## Exercise details
All pictures are to be excluded when the data below is output verbatim.

(Supplied material begins)

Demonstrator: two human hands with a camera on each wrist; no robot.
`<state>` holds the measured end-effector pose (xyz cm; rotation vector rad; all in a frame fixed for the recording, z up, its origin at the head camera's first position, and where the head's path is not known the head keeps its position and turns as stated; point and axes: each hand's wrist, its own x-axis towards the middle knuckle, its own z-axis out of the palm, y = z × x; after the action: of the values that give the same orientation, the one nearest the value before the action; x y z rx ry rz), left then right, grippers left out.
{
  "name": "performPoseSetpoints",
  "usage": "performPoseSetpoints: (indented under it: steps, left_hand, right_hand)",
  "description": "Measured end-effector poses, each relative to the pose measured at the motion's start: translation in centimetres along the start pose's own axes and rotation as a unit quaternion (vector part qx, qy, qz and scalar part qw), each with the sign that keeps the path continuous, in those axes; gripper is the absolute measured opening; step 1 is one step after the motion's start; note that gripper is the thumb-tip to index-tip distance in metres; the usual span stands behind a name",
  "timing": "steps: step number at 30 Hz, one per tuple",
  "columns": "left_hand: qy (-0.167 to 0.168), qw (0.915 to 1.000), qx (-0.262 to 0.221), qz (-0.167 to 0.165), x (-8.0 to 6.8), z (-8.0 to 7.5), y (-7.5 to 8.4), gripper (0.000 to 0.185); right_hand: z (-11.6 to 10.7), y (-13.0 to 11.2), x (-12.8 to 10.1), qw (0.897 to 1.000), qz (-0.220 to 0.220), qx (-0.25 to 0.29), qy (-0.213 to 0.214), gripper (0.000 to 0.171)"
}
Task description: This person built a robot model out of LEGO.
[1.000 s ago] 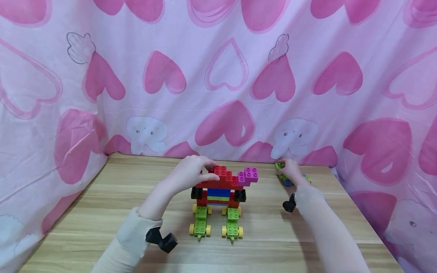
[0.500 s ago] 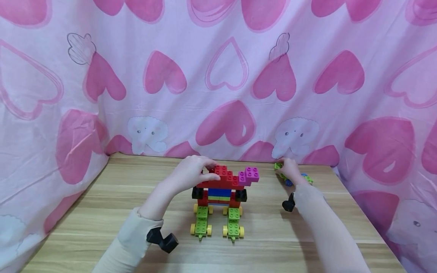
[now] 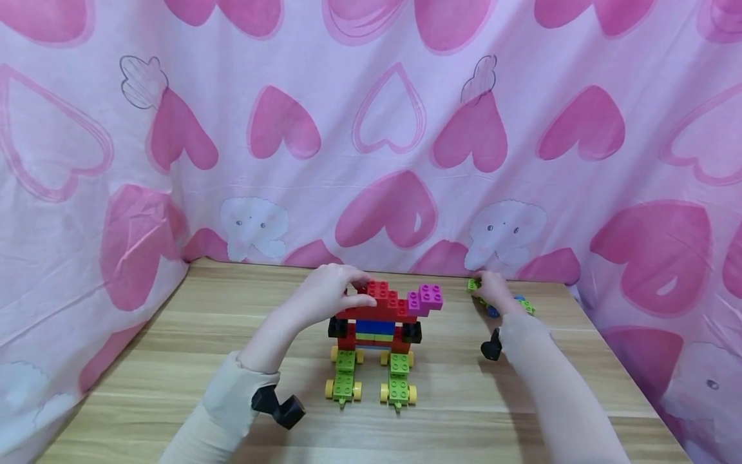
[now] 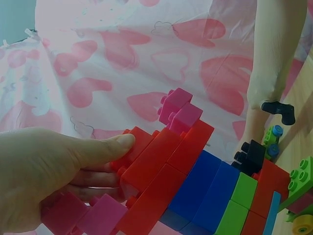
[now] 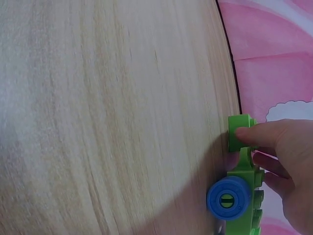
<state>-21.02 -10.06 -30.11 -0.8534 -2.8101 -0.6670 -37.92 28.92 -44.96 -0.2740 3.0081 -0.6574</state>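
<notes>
A toy-brick figure [image 3: 379,328] stands mid-table on two green wheeled bases [image 3: 398,380] with yellow wheels. Its top is stepped red bricks [image 4: 156,169], with magenta bricks [image 3: 430,297] at the right end. My left hand [image 3: 324,293] grips the top red bricks from the left, thumb on the near side and fingers behind. At the back right, my right hand [image 5: 293,161] pinches a small green brick [image 5: 238,133], thumb on its side. Right beside that brick lies a green wheeled base [image 5: 239,210] with blue wheels, partly hidden by the hand in the head view.
The wooden table [image 3: 232,412] ends at the back against a pink heart-patterned cloth [image 3: 382,129], which also hangs along both sides. Black wrist mounts [image 3: 278,407] stick out from both sleeves.
The head view has shifted slightly, so everything sits a little further right. Both hands keep their places on the bricks.
</notes>
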Motion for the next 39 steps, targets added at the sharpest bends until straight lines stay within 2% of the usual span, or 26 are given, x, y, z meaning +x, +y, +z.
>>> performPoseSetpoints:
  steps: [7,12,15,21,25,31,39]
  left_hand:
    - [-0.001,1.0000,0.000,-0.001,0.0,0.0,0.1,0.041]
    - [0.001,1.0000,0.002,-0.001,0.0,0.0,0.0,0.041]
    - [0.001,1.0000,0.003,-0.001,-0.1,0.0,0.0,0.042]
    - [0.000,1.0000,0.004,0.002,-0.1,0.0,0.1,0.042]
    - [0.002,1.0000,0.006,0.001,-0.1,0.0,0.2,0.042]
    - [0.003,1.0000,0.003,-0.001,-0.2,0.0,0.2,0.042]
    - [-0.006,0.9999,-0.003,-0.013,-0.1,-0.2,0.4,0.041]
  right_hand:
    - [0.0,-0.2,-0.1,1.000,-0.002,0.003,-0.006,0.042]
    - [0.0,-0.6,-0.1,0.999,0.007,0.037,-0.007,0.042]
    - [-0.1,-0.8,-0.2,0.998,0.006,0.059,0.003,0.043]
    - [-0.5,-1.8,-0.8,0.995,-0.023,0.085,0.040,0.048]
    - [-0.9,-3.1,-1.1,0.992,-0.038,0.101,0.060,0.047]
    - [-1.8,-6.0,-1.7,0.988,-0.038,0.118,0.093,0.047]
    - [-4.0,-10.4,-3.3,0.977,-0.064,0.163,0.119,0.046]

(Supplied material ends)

## Output of the exercise
Demonstrator: two human hands with a camera on each wrist; no robot.
`<state>` holds the measured end-effector pose (xyz cm; rotation vector rad; all in a frame fixed for the recording, z up, its origin at the head camera's first position, and where the head's path is not known the head keeps its position and turns as stated; point and axes: each hand's wrist, its own x-axis towards the middle knuckle, its own z-axis out of the palm, y = z × x; after the action: of the values that give the same orientation, the one nearest the value before the action; x y z rx ry rz), left then right, grippers left out.
{
  "name": "performPoseSetpoints",
  "usage": "performPoseSetpoints: (indented under it: steps, left_hand, right_hand)",
  "description": "Measured end-effector poses, each relative to the pose measured at the motion's start: translation in centimetres along the start pose's own axes and rotation as a unit quaternion (vector part qx, qy, qz and scalar part qw), each with the sign that keeps the path continuous, in those axes; gripper is the absolute measured opening; step 1 is one step after the motion's start; note that gripper is the thumb-tip to index-tip distance in metres; the usual span stands behind a name",
  "timing": "steps: step number at 30 Hz, one per tuple",
  "columns": "left_hand: qy (-0.167 to 0.168), qw (0.915 to 1.000), qx (-0.262 to 0.221), qz (-0.167 to 0.165), x (-8.0 to 6.8), z (-8.0 to 7.5), y (-7.5 to 8.4), gripper (0.000 to 0.185); right_hand: z (-11.6 to 10.7), y (-13.0 to 11.2), x (-12.8 to 10.1), qw (0.897 to 1.000), qz (-0.220 to 0.220), qx (-0.25 to 0.29), qy (-0.213 to 0.214), gripper (0.000 to 0.171)"
}
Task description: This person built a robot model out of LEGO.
[1.000 s ago] 
[0.500 s ago] 
[now] 
[now] 
[now] 
<state>-21.02 -10.06 -30.11 -0.8534 -2.8101 -0.6670 -37.92 28.92 -44.96 -0.2740 3.0081 -0.6574</state>
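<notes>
A toy-brick figure [image 3: 379,328] stands mid-table on two green wheeled bases [image 3: 398,380] with yellow wheels. Its top is stepped red bricks [image 4: 156,169], with magenta bricks [image 3: 430,297] at the right end. My left hand [image 3: 324,293] grips the top red bricks from the left, thumb on the near side and fingers behind. At the back right, my right hand [image 5: 293,161] pinches a small green brick [image 5: 238,133], thumb on its side. Right beside that brick lies a green wheeled base [image 5: 239,210] with blue wheels, partly hidden by the hand in the head view.
The wooden table [image 3: 232,412] ends at the back against a pink heart-patterned cloth [image 3: 382,129], which also hangs along both sides. Black wrist mounts [image 3: 278,407] stick out from both sleeves.
The head view has shifted slightly, so everything sits a little further right. Both hands keep their places on the bricks.
</notes>
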Motion for the next 39 steps, targets added at the sharpest bends until straight lines stay within 2% of the usual span, or 26 are given, x, y, z meaning +x, +y, +z.
>>> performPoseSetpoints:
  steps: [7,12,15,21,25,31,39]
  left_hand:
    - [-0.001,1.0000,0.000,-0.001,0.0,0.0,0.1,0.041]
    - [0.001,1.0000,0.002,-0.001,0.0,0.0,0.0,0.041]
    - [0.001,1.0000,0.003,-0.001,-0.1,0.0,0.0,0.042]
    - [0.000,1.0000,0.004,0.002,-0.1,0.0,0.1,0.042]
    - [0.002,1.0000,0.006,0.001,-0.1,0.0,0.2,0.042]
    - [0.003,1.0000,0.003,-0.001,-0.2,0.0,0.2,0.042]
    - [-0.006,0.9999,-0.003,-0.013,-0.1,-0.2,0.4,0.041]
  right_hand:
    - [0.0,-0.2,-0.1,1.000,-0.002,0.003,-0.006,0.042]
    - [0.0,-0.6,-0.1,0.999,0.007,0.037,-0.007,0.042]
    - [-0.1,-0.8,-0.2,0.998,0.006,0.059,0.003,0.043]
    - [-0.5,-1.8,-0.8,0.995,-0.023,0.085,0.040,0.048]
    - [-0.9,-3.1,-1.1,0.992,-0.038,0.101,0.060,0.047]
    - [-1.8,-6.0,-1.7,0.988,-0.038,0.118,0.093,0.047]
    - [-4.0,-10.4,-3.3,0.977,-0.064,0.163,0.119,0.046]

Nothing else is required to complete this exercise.